→ **What you are asked to do**: Which lines below fall between the one containing "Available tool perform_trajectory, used" and the one containing "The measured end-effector"? Repeat them exactly, counting both of those lines, and add nothing else.

· · · · · · ·

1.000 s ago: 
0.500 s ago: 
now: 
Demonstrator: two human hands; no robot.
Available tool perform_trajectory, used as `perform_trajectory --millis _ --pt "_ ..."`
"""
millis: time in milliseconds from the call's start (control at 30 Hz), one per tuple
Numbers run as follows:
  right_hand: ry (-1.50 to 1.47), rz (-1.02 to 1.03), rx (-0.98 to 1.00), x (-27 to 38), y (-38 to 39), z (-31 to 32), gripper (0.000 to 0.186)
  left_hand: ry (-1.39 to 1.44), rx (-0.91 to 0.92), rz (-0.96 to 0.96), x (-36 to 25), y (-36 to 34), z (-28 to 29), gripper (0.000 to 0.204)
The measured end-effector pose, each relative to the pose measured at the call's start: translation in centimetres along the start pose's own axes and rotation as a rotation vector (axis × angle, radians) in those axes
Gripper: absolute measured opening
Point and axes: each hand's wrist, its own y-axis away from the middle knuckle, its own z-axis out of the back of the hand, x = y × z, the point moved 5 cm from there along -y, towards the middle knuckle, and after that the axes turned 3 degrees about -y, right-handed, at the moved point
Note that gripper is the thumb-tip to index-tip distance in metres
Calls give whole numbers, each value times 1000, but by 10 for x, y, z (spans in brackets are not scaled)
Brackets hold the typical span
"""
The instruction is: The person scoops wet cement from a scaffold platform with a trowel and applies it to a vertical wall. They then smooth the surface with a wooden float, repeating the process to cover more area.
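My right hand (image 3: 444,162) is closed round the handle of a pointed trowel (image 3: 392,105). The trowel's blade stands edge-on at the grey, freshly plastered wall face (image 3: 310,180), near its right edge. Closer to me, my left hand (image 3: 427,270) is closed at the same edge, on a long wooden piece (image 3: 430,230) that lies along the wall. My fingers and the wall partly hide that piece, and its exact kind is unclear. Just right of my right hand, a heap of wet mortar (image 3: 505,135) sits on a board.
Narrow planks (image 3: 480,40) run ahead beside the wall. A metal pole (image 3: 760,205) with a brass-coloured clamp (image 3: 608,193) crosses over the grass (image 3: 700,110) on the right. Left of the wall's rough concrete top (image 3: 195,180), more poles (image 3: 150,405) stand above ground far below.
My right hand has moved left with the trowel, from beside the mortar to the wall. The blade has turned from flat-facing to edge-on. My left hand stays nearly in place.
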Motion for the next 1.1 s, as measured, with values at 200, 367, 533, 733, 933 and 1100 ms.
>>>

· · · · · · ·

→ **Solution to this problem**:
Available tool perform_trajectory, used as `perform_trajectory --millis _ --pt "_ ..."`
"""
millis: time in milliseconds from the call's start (control at 30 Hz), one per tuple
Numbers run as follows:
  right_hand: ry (-1.50 to 1.47), rz (-1.02 to 1.03), rx (-0.98 to 1.00), x (-27 to 38), y (-38 to 39), z (-31 to 32), gripper (0.000 to 0.186)
  left_hand: ry (-1.39 to 1.44), rx (-0.91 to 0.92), rz (-0.96 to 0.96), x (-36 to 25), y (-36 to 34), z (-28 to 29), gripper (0.000 to 0.204)
The measured end-effector pose, each relative to the pose measured at the call's start: translation in centimetres along the start pose's own axes and rotation as a rotation vector (axis × angle, radians) in those axes

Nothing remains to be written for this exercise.